(PROBLEM DESCRIPTION) Starting with the first line of the material, reproduce exactly each line up to and including the one that contains "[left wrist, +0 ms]", leaving out every picture.
DATASET EXCERPT Block Start
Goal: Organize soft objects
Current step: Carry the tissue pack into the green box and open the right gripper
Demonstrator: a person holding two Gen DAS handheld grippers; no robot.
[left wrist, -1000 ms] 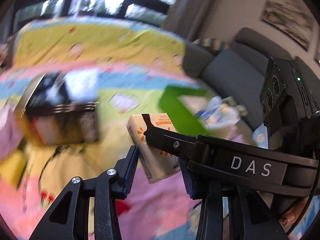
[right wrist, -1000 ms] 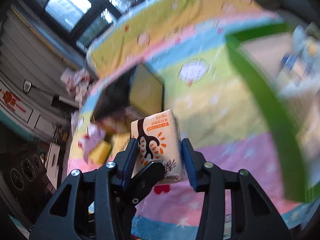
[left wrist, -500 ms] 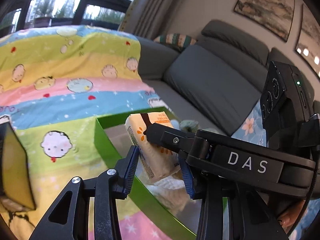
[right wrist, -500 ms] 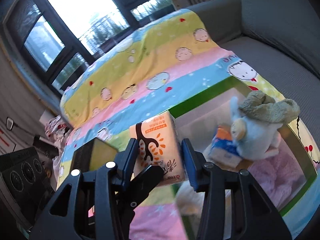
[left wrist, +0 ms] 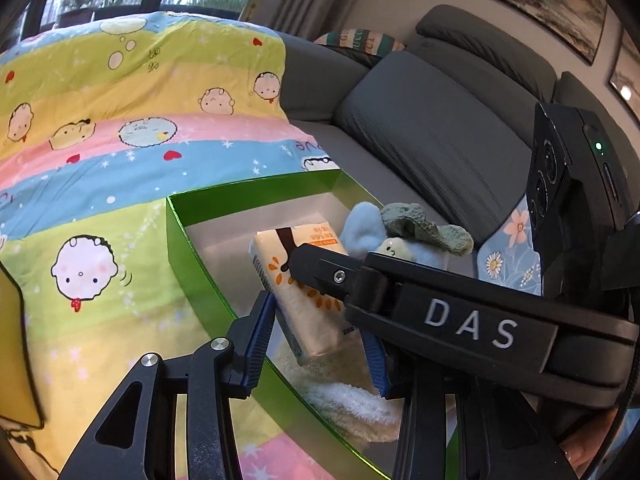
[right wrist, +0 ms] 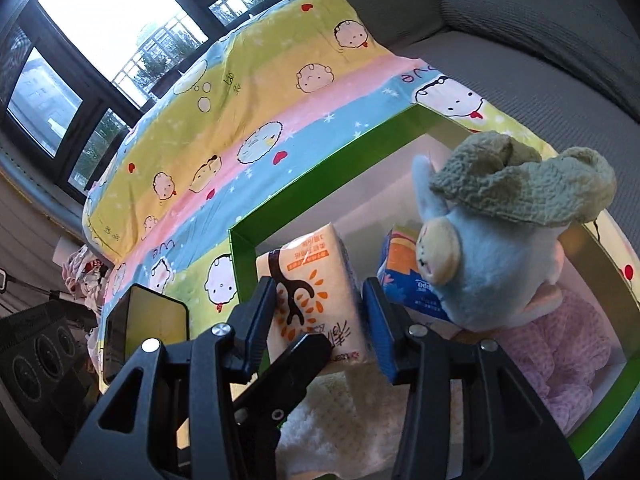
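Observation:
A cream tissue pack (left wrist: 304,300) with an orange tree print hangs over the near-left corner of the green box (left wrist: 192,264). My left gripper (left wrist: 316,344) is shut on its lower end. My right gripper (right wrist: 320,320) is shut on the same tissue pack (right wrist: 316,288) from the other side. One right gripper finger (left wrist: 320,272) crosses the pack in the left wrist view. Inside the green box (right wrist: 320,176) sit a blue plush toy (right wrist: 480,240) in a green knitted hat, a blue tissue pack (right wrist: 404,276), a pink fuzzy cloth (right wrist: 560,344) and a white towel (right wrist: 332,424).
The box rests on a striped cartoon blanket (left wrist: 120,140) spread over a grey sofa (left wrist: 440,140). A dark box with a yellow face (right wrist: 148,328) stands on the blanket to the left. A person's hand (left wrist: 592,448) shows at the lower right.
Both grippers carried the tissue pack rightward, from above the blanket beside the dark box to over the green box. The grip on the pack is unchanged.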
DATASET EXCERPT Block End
(RESULT OF THIS TASK)
Goal: Organize soft objects
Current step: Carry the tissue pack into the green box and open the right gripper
Demonstrator: a person holding two Gen DAS handheld grippers; no robot.
[left wrist, -1000 ms] 
[right wrist, -1000 ms] 
[left wrist, -500 ms] 
[right wrist, -500 ms] 
[left wrist, +0 ms] 

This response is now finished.